Now I’m home, sprinkling pink sea salt and chopped garlic into a mortar. I pound it with the pestle. Pink sea salt is full of minerals, full of copper. Our body needs minerals (and now I’ve learned we need copper too) but my eyes love the pink of the salt.* The mixture becomes a wet paste. I add some acid – apple cider vinegar and a squeeze of lemon juice – and leave it to macerate, to soften, to become fluid. When it’s time to eat, I add olive oil into the mortar, twice as much as the liquid in the bowl, and whisk until everything is emulsified. I pour the smooth vinaigrette over a big bowl of salad greens before the oil has a chance to retreat back into itself.

A few days later my father arrives for dinner with a box of oysters. My middle son is our oyster shucker. He covers the oyster with an old tea towel and inserts the tip of the shucker into the lip and wiggles until the lid pops open. Her swirls the knife around the shell and un-tethers the oyster, trying to keep the precious brine intact. He places them on a platter and I douse them with lemon juice and a tiny dot of Sriracha. My youngest son loves oysters the most. He tips one back, then another and another, his eyes squinting a little as the Sriracha hits the tongue.

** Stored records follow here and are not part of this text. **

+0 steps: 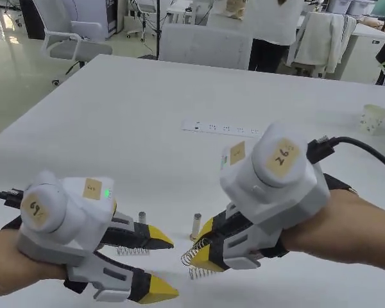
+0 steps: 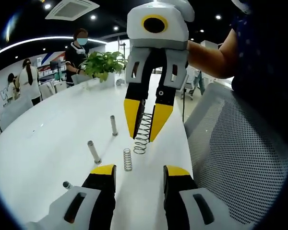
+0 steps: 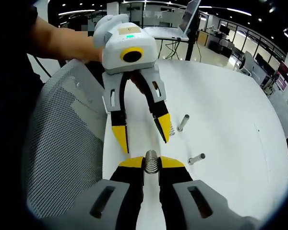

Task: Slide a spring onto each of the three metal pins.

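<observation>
gripping the held spring (image 3: 152, 163): right gripper (image 3: 151, 165) is clamped on the coil sides, and the coil's open end faces forward at lower centre of the right gripper view. in the left gripper view that spring's long axis runs along the right jaws and pokes out past the tips, slanting down toward frame centre. can't tell if its low end touches the table (image 2: 48, 143). left gripper (image 2: 140, 171) is open with nothing between its jaws, at the bottom of that frame.

key relation: near pin (image 1: 196, 226) stands upright just above the right gripper's tips in the head view, lower centre, close but apart. pin axis is vertical and spring axis is slanted, so they're not lined up. my read: the spring needs tipping upright with its free end over the pin top before it can slide on.

right gripper is the nearer one to that pin. second pin (image 1: 142, 218) sits left of it, closer to the left gripper. pin row (image 2: 93, 152) at centre left of the left gripper view looks bare, so no spring seems to be seated so far. loose spring (image 2: 127, 159) lies on the table just ahead of the left jaws' gap.
</observation>
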The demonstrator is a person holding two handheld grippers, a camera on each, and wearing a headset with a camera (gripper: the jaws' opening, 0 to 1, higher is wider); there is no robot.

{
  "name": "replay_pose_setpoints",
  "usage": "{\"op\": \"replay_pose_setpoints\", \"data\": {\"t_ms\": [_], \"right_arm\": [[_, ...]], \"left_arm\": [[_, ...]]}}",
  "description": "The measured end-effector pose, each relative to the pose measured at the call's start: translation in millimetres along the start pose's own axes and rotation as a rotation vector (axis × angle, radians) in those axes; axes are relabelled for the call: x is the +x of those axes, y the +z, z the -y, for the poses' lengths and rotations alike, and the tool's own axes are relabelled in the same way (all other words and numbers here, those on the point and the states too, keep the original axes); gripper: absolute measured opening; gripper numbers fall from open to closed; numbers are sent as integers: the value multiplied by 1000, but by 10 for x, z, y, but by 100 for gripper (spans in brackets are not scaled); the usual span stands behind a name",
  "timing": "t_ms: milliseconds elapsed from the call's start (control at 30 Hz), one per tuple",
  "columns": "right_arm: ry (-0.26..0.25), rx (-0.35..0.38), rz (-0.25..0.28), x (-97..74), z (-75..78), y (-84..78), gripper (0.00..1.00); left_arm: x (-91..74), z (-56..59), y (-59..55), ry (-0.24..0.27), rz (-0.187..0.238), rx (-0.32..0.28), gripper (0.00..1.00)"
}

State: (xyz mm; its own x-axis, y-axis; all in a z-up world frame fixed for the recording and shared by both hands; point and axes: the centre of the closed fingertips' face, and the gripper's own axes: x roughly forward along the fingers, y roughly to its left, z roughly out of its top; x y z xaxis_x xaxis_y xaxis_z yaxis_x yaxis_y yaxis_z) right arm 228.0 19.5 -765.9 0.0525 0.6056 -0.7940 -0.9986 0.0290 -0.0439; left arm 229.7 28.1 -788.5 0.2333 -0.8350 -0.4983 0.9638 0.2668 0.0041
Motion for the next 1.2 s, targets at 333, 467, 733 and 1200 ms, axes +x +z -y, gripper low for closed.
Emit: {"op": "replay_pose_setpoints", "data": {"t_ms": [333, 467, 733, 1200], "right_arm": [[-14, 14, 4, -43, 49, -26, 9], [-15, 16, 2, -53, 63, -33, 9], [-25, 22, -4, -115, 101, -68, 9], [-55, 43, -23, -280, 211, -168, 9]], "left_arm": [[-196, -95, -154, 60, -8, -45, 38], [-280, -148, -182, 98, 4, -71, 40], [-416, -262, -222, 166, 31, -110, 45], [-613, -386, -324, 267, 87, -178, 55]]}}
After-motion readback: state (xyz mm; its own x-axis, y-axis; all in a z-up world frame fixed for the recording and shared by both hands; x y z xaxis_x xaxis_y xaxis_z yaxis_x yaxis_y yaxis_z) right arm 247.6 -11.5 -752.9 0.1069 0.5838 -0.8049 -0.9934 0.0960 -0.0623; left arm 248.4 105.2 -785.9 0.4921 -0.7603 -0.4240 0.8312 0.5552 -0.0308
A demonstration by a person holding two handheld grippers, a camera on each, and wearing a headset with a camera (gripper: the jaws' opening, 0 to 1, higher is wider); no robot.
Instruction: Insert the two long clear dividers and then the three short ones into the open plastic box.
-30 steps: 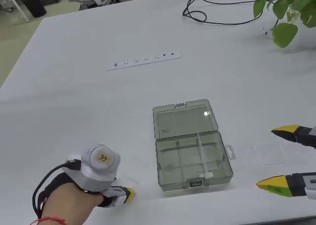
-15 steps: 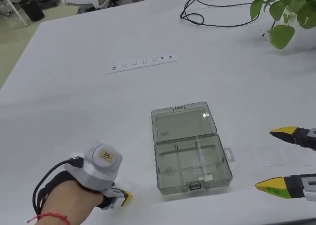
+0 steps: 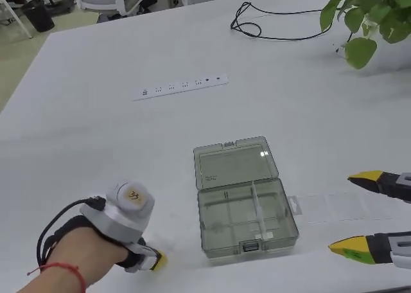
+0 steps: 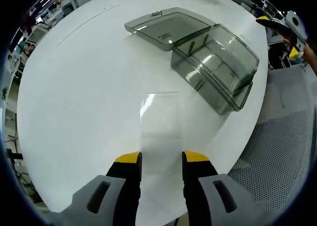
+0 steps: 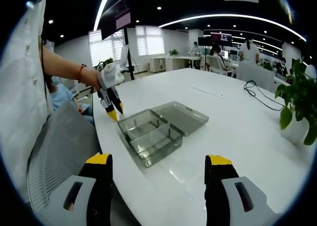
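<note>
My right hand-held gripper (image 3: 340, 211) is spread wide beside the open plastic box (image 3: 221, 247). My left hand-held gripper (image 4: 162, 156) is barely parted by a clear divider (image 4: 158, 114).

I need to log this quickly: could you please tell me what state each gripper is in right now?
Left gripper: open, narrow gap, holding nothing.
Right gripper: open wide, holding nothing.

Bright, even light comes from ceiling strips (image 5: 237, 17) and spots, leaving only faint, soft shadows on the white bench (image 3: 90, 151). A small glint sits on the box lid (image 3: 264, 153). Both gripper views bend strongly toward their edges; the head view is sharp.
</note>
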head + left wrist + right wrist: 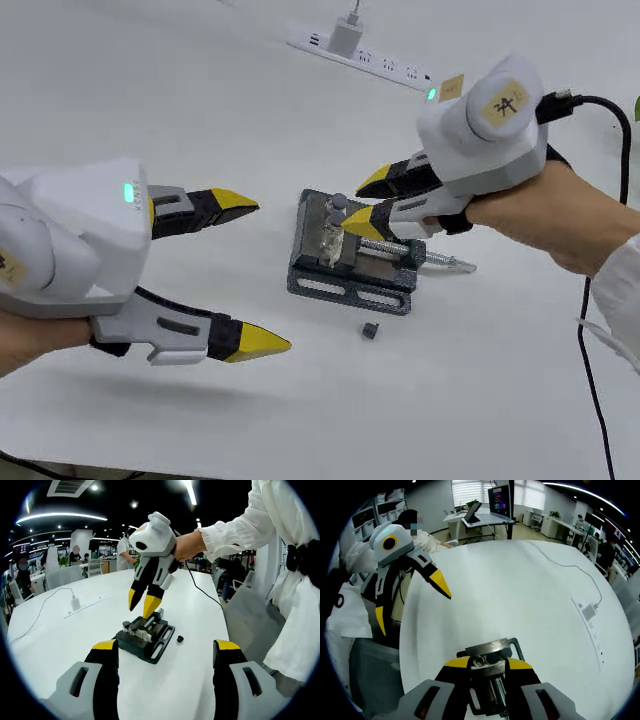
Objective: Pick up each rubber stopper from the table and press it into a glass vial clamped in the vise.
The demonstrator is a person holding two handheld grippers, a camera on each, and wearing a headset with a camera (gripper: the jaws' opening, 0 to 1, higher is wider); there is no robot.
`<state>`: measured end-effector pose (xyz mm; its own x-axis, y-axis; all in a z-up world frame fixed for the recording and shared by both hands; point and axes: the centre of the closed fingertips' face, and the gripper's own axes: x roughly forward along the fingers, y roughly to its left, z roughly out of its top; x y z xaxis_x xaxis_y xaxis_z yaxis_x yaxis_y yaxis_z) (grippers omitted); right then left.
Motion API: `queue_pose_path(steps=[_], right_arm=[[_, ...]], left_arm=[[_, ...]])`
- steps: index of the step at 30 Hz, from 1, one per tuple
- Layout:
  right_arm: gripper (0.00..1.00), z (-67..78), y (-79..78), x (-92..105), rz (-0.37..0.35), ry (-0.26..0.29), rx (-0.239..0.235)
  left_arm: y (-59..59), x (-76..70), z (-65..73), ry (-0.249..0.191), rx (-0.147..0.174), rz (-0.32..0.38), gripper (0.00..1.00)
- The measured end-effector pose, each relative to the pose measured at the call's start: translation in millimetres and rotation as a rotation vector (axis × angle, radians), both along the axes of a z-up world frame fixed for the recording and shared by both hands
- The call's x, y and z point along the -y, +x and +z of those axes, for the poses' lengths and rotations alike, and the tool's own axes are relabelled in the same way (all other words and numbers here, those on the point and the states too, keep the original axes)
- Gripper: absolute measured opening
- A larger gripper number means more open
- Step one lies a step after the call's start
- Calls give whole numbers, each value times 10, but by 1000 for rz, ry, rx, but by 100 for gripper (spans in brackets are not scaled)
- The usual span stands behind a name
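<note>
A dark grey vise [345, 285] sits mid-table and clamps glass vials [330, 240] that carry grey stoppers [338, 203] on top. One small dark rubber stopper [370, 330] lies loose on the table just in front of the vise. My right gripper [365, 203] hovers over the vise's vial end, its jaws a little apart with nothing between them; its own view looks down on the vise [490, 650] between the yellow tips. My left gripper [250, 272] stands wide open and empty left of the vise. It faces the vise [145, 637] and the loose stopper [180, 639].
A white power strip [360, 55] with a plugged charger lies at the table's far edge. A black cable [585, 330] runs down the right side from the right gripper. The person's sleeve and body stand to the right of the table.
</note>
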<state>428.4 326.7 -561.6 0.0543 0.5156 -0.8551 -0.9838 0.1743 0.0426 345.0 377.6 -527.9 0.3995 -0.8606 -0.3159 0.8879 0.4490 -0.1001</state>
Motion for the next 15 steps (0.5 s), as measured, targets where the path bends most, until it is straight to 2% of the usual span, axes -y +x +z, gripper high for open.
queue_pose_path(steps=[3, 15], right_arm=[[26, 57, -47, 36, -25, 44, -7], [42, 168, -192, 240, -70, 137, 14]], left_arm=[[-6, 3, -1, 12, 1, -6, 75], [-25, 30, 22, 50, 7, -33, 74]])
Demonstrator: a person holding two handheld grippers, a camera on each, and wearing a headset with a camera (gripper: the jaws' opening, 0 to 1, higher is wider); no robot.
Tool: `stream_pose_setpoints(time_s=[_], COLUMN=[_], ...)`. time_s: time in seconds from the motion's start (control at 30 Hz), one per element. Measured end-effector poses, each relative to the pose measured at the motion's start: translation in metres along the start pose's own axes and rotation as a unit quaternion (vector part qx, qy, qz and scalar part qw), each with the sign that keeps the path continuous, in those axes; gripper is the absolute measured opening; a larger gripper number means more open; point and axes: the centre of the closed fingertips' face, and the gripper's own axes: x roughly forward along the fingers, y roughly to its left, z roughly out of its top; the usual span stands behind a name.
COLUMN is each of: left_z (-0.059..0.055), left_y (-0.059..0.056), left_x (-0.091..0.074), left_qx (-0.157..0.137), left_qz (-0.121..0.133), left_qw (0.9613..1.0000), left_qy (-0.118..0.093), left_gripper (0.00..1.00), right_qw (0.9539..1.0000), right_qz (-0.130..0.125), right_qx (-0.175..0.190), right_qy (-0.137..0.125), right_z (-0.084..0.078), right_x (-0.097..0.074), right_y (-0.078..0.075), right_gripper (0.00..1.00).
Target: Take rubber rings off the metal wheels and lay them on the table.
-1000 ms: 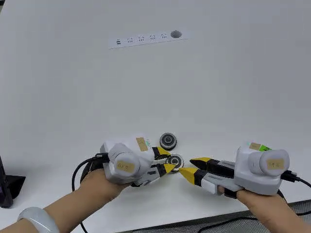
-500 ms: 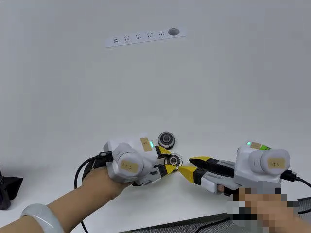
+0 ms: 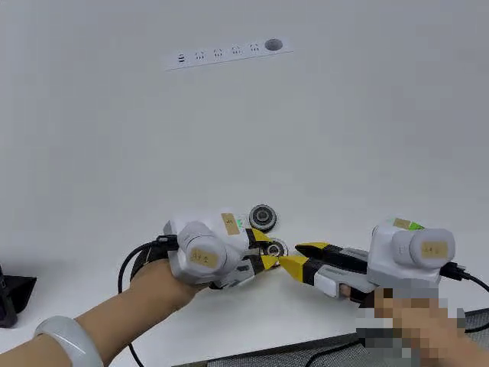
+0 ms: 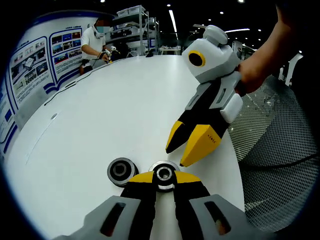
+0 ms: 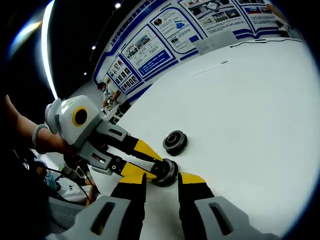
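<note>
A small metal wheel with a black rubber ring (image 3: 274, 248) (image 4: 164, 175) (image 5: 166, 172) is held just above the white table (image 3: 321, 138); my left gripper (image 3: 262, 254) (image 4: 165, 178) is shut on it. The right gripper (image 3: 294, 258) (image 5: 162, 181) is open, its yellow tips right in front of that wheel, and it enters the left gripper view (image 4: 181, 154) from the right. A second wheel with its ring (image 3: 263, 216) (image 4: 121, 171) (image 5: 175, 142) lies on the table just beyond.
A white power strip (image 3: 222, 53) lies at the far side of the table. A black object (image 3: 9, 300) sits at the left edge. The table's near edge and a grey mesh surface (image 3: 306, 352) run below the grippers.
The right gripper has edged left, closer to the held wheel. The left gripper keeps its hold on the wheel. The head camera has shifted slightly.
</note>
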Motion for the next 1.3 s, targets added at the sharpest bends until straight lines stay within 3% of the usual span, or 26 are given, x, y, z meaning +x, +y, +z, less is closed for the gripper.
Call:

Copper- Cu on the periodic table- is a mineral our body needs. But it’s also a pink, blue, turquoise or hospital green thread that weaves through my kitchen, through the ocean and into a sheep barn in New Hampshire.

* ”Relax, you do not need pink Himalayan Sea Salt,” said Alexander McCall Smith in episode 25 of The Food Podcast. He was proposing what the first line of his cookbook, if he were to write one, would be. Clearly McCall Smith wasn’t considering the importance of minerals in our diet.